AUCAN don’t quite sound like anyone else out there. Their alternative electronica is bolstered by visuals, live shows, performance deejaying, graphic design and media communication that are now as essential a part of their message to the world as their music.
The group started out as a young instrumental noise band, but spent long nights raving “in front of huge, temple-looking sound systems with loud techno/jungle beats,” as they recall. While touring Europe during their noise/math-rock years, AUCAN shifted focus to electronic production. Those efforts would evolve into 2011’s Black Rainbow LP, which, as only a band diving laptop-first into new sounds can do, fused the tastiest bits of grime, electro and downtempo into an “Aucanized” brand of bass-tastic music that couldn’t be tagged to any one scene or genre.
“We never had a bass player, so it just made for us to put in that deep synth bass,” they explain. “We just always liked that sound, from rave and jungle and grime to early dubstep, dark electro, and now trap music… we’re sort of black sheep. So it’s very natural for us to move between different musical landscapes.”
Early tracks like the sleazy, ominous “Rusty,” and the anthemic “A Better Place” (which caught the ear of EDM blog Do Androids Dance?) showed AUCAN capable of making wildly different underground hits, and earned them standout festival appearances Fusion in Germany and Marsatac in France, as well as support gigs with Chemical Brothers and a double show with Placebo by personal invitation.
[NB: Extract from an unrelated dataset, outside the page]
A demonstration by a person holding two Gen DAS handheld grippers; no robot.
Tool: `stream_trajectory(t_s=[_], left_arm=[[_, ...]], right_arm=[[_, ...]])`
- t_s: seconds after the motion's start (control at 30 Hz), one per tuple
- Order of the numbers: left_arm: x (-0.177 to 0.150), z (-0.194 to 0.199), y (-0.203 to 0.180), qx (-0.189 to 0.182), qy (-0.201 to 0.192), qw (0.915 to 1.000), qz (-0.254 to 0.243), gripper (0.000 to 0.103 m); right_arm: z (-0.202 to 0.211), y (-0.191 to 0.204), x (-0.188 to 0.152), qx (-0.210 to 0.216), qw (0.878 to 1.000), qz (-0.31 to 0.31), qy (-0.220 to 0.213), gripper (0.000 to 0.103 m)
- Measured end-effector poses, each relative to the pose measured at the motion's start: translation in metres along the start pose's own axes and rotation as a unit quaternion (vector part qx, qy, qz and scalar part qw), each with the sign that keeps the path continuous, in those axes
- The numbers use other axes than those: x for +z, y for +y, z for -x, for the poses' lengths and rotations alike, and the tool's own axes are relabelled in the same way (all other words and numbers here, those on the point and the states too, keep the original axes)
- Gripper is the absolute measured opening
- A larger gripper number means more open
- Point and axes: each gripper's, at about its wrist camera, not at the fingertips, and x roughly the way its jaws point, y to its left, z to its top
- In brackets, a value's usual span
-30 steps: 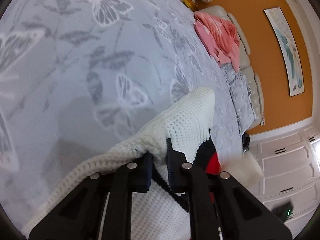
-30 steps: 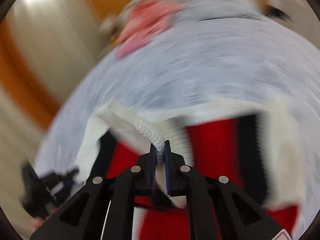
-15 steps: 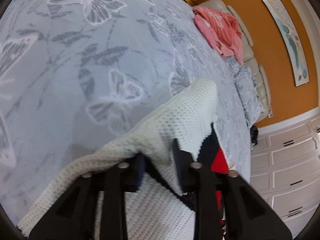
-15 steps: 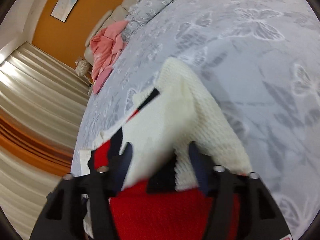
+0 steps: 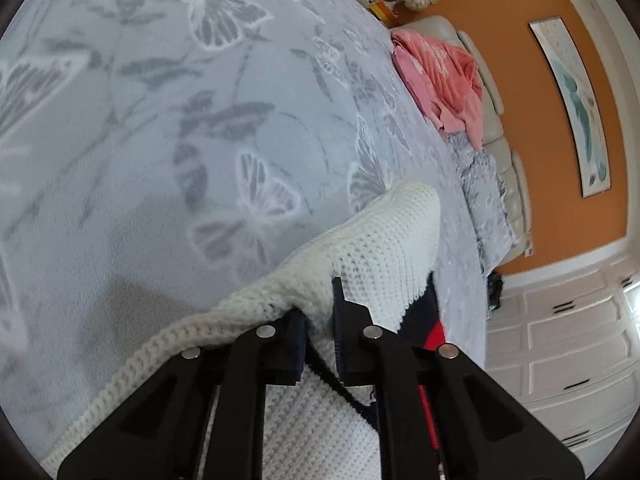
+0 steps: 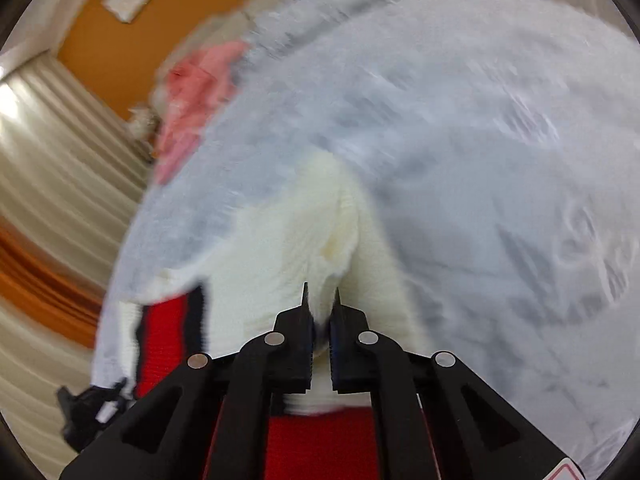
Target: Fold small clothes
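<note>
Both grippers have the white knit sweater (image 5: 384,240) pinched on the butterfly bedspread (image 5: 160,120). Left gripper (image 5: 320,320) jaws nearly closed on its edge; right gripper (image 6: 320,312) clamps a bunched fold. Pink blanket (image 5: 440,80) around 1 o'clock.

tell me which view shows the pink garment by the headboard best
The left wrist view. There the pink garment is sharp, draped in folds over the cream headboard beside the butterfly bedspread. In the right wrist view it is only a motion-blurred pink patch near the curtains, with no folds readable.
</note>
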Motion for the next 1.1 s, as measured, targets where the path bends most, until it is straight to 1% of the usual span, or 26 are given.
stream_trajectory(t_s=[0.03,0.07,0.1,0.13,0.17,0.2,0.23,0.27,0.3,0.33,0.37,0.4,0.43,0.47,0.5,0.53,0.6,0.7,0.73,0.77,0.8,0.83,0.93,1.0,1.07,1.1], left_arm=[[-0.003,0.0,-0.003,0.007,-0.002,0.9999,-0.009,0.01],[-0.006,0.0,-0.005,0.015,-0.006,0.9998,-0.015,0.01],[-0.006,0.001,-0.006,0.017,-0.006,0.9997,-0.015,0.011],[-0.006,0.001,-0.005,0.017,-0.005,0.9998,-0.01,0.012],[-0.005,0.002,-0.003,0.013,-0.002,0.9999,-0.002,0.012],[-0.005,0.002,-0.003,0.011,0.0,0.9999,0.002,0.012],[-0.004,0.002,-0.002,0.01,0.002,0.9999,0.005,0.012],[-0.003,0.003,-0.002,0.01,0.005,0.9999,0.009,0.013],[-0.003,0.003,-0.001,0.009,0.006,0.9999,0.013,0.013],[-0.003,0.003,-0.001,0.009,0.007,0.9998,0.017,0.013],[-0.004,0.003,0.0,0.007,0.009,0.9997,0.022,0.013],[-0.004,0.003,0.0,0.005,0.011,0.9996,0.025,0.013],[-0.003,0.004,0.001,0.002,0.013,0.9995,0.029,0.013],[-0.003,0.004,0.004,-0.004,0.016,0.9992,0.037,0.013],[-0.002,0.004,0.006,-0.009,0.018,0.9988,0.044,0.013],[-0.002,0.004,0.008,-0.014,0.02,0.9985,0.05,0.013],[-0.002,0.004,0.01,-0.021,0.021,0.9979,0.057,0.013],[-0.003,0.004,0.007,-0.012,0.018,0.9987,0.045,0.013],[-0.003,0.004,0.007,-0.01,0.017,0.9989,0.042,0.013],[-0.003,0.004,0.006,-0.008,0.015,0.999,0.041,0.013],[-0.003,0.004,0.006,-0.008,0.015,0.9989,0.043,0.013],[-0.003,0.005,0.007,-0.012,0.013,0.9986,0.05,0.013],[-0.001,0.01,0.012,-0.024,0.002,0.9972,0.071,0.011],[0.003,0.015,0.014,-0.024,-0.011,0.9968,0.075,0.01],[0.006,0.016,0.018,-0.028,-0.014,0.9963,0.08,0.01],[0.007,0.015,0.02,-0.031,-0.012,0.9961,0.082,0.01]], right_arm=[[-0.011,-0.01,-0.003,0.0,1.0,-0.008,0.016,0.002],[-0.009,-0.011,-0.004,0.008,1.0,-0.002,0.012,0.003],[-0.003,-0.006,-0.002,0.003,1.0,0.003,0.017,0.007],[0.005,-0.001,0.0,-0.008,1.0,0.003,0.017,0.015],[0.023,0.007,0.001,-0.04,0.999,0.004,0.001,0.021],[0.038,0.016,-0.002,-0.071,0.997,0.009,-0.022,0.028],[0.056,0.028,-0.004,-0.099,0.993,0.022,-0.054,0.032],[0.073,0.051,-0.007,-0.095,0.99,0.051,-0.089,0.039],[0.076,0.078,-0.008,-0.074,0.99,0.08,-0.093,0.059],[0.066,0.11,-0.007,-0.046,0.99,0.115,-0.07,0.069],[0.053,0.135,-0.008,-0.018,0.989,0.142,-0.041,0.069],[0.035,0.165,-0.011,0.024,0.984,0.174,-0.005,0.069],[0.016,0.194,-0.016,0.056,0.978,0.2,0.023,0.069],[-0.012,0.229,-0.023,0.076,0.968,0.233,0.058,0.069],[-0.036,0.259,-0.032,0.084,0.957,0.262,0.087,0.067],[-0.065,0.292,-0.042,0.086,0.944,0.299,0.111,0.064],[-0.103,0.331,-0.054,0.081,0.929,0.334,0.137,0.064],[-0.149,0.362,-0.061,0.068,0.921,0.349,0.159,0.064],[-0.161,0.368,-0.064,0.065,0.919,0.35,0.171,0.055],[-0.176,0.372,-0.068,0.055,0.916,0.352,0.185,0.04],[-0.187,0.374,-0.072,0.048,0.912,0.355,0.202,0.011],[-0.195,0.376,-0.074,0.04,0.909,0.355,0.214,0.012],[-0.201,0.389,-0.07,0.057,0.914,0.35,0.195,0.011],[-0.21,0.398,-0.071,0.058,0.916,0.349,0.191,0.011],[-0.227,0.406,-0.077,0.04,0.912,0.358,0.197,0.011],[-0.236,0.405,-0.081,0.032,0.908,0.367,0.199,0.011]])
Their remixes for the likes of Die Antwood, Skream and, most recently, The Bloody Beetroots feat. Paul McCartney, show how the group can impact subgenres with an almost contrarian originality. In fact, Aucan’s official remix of “Out of Sight” had over 100,000 listens in two weeks on Soundcloud. “We build up a trap structure which sounds different from all the ‘normal’ trap beats, but people felt it.”
"Our project really needs to be multidisciplinary. It’s like directing a film. You need to arrange, assemble and mash-up different areas of knowledge to shape and give a voice to your own imagination. That’s why we work on every aspect of the Aucan project by ourselves." To that end, the group has launched Aucanism.com as an organic archive of imagery - much of it submitted by fans - that resonates with the Aucan community, mixing live pictures and official artwork with images of black hoodies, forgotten landscapes, ancient and modern monuments, as well as other art, graphic, graphics and fashion which connects with the Aucan aesthetic: timeless and relevant, current and iconic, dark and deep.
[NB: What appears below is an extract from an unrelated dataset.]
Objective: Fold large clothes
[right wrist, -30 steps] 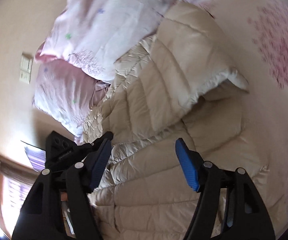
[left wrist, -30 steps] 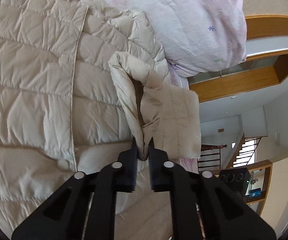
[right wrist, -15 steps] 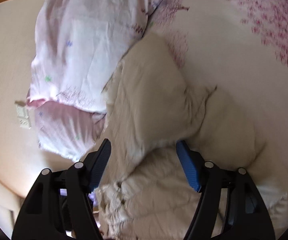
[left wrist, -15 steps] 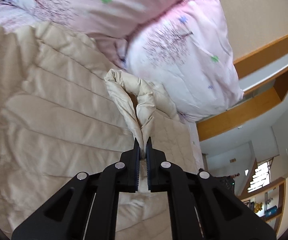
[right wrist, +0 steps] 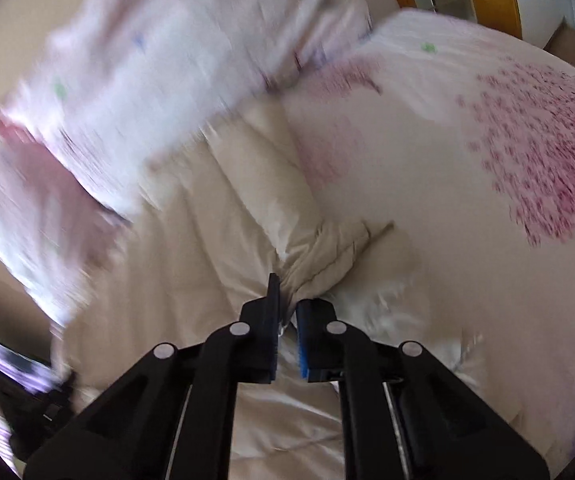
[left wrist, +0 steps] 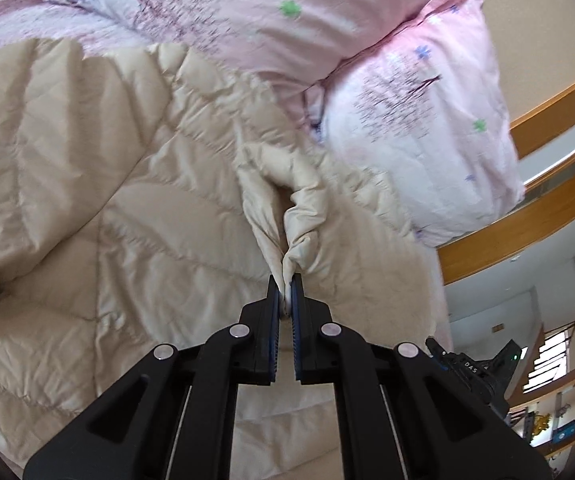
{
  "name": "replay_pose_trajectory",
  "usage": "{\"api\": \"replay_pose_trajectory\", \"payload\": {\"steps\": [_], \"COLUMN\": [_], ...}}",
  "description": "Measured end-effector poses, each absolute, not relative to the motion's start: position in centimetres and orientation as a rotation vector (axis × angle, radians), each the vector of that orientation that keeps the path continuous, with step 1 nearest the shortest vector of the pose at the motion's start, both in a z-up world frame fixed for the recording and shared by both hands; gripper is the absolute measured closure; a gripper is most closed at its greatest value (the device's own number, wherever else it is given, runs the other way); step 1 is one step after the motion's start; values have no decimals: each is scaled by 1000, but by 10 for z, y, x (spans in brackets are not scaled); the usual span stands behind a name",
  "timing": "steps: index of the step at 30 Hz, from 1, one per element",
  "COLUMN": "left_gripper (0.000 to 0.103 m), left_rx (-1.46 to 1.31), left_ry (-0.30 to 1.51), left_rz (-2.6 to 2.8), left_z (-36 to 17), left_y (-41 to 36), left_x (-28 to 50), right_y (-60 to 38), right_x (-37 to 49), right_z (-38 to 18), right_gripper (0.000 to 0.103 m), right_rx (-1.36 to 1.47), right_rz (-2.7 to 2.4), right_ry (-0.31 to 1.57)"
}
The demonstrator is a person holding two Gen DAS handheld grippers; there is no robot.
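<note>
A cream quilted down coat (left wrist: 87,184) lies spread on the bed. My left gripper (left wrist: 286,286) is shut on a bunched cuff of its sleeve (left wrist: 287,208), held over the coat's body near the pillows. In the right wrist view the coat (right wrist: 191,280) fills the lower left, and my right gripper (right wrist: 287,296) is shut on the end of the other sleeve (right wrist: 271,184), which lies toward the pillows. That view is blurred by motion.
Two pink floral pillows (left wrist: 419,128) lie at the bed's head, also in the right wrist view (right wrist: 135,80). The floral bedsheet (right wrist: 487,168) stretches right of the coat. A wooden headboard (left wrist: 527,216) and shelves (left wrist: 547,428) stand beyond.
My right gripper, open before, has come down and shut on the sleeve end. My left gripper has carried its sleeve across the coat toward the pillows.
</note>
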State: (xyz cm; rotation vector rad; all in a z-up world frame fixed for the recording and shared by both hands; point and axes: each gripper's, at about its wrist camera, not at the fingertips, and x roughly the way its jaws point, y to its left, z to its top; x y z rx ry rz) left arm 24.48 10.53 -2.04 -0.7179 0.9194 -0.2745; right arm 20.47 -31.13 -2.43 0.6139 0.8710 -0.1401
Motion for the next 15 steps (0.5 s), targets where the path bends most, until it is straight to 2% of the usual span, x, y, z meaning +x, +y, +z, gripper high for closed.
{"api": "replay_pose_trajectory", "payload": {"steps": [2,4,6,7,9,11,15], "left_gripper": [98,97,85,80,59,52,38], "left_rx": [-718,-720,-717,-719,-730,-723,-692], "left_ry": [957,987,993,994,984,964,908], "left_rz": [-264,-254,-247,-243,-242,-240,-250], "left_z": [-29,-34,-35,-34,-29,-21,1], "left_y": [105,106,107,109,113,117,128], "left_x": [245,246,246,245,242,236,210], "right_y": [-307,-302,-295,-288,-267,-236,-161], "right_x": [206,203,196,194,189,191,214], "right_z": [-25,-17,-2,5,22,33,32], "right_gripper": [86,62,52,52,53,53,63], "right_rx": [556,503,457,432,374,302,157], "right_rz": [-163,-189,-211,-212,-153,-35,220], "right_ry": [894,912,907,903,884,887,952]}}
Likewise, Aucan’s DJ set is its own complete experience, featuring customized edits, bootlegs and unreleased tracks as Jo emcees over music and original visuals in realtime. “When we DJ, it’s about channeling the energy we feel we’ve developed playing over 300 live shows..." they explain.
In this spirit - contrarian, confrontational but most of all convincing - Aucan release EP1, four wildly different tracks that capture a four-headed moment in the band’s continuing evolution.
In EP1's four tracks, Aucan span genres and sounds as they bend and transcend them.
“Let’s just say in this Beatport Top 100 era, where everything sounds alike, we’re outsiders" says Jo. "Right now, we focus on distorted bass and keeping the rough, live elements, staying away from complex sound design and production gimmicks and allowing the emotions to build in real time. We don't want to be the Yngwie Malmsteen of electronic music, we want to evoke dark feelings combining digital and analog sounds. Aucanism, indeed.